The listing below should be printed exactly, though its pictures must not be.

========

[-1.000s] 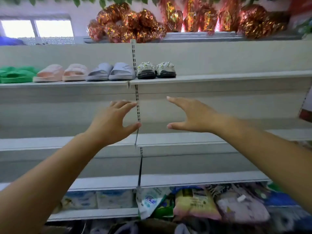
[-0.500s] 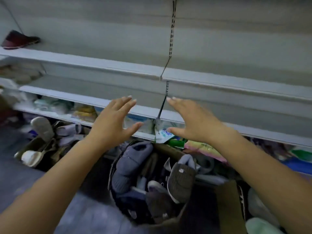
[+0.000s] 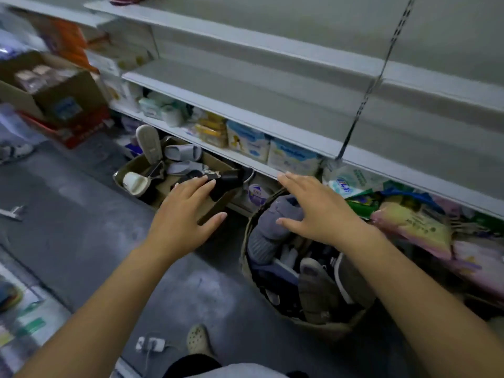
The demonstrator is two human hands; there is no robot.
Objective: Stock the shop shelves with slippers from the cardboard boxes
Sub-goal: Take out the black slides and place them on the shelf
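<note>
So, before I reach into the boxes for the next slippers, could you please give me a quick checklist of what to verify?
1. Left hand free: ok, open and holding nothing.
2. Right hand free: ok, open above the grey slipper; whether it touches, cannot tell.
3. Stock in the near cardboard box: ok, many slippers inside.
4. Shelf space: ok, bare board showing.
5. Matching pair on top: cannot tell, the slippers lie jumbled.
6. Floor underfoot: not ok, a white plug and cable lie beside the foot.
</note>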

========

> _YOUR RESPONSE_:
[-1.000s] 
[-0.500s] 
[+0.000s] 
The demonstrator is two human hands; there is no robot.
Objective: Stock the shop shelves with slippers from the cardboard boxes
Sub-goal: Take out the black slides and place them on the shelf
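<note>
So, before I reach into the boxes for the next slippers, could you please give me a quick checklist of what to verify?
1. Left hand free: ok, open and holding nothing.
2. Right hand free: ok, open above the grey slipper; whether it touches, cannot tell.
3. Stock in the near cardboard box: ok, many slippers inside.
4. Shelf space: ok, bare board showing.
5. Matching pair on top: cannot tell, the slippers lie jumbled.
6. Floor underfoot: not ok, a white plug and cable lie beside the foot.
</note>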

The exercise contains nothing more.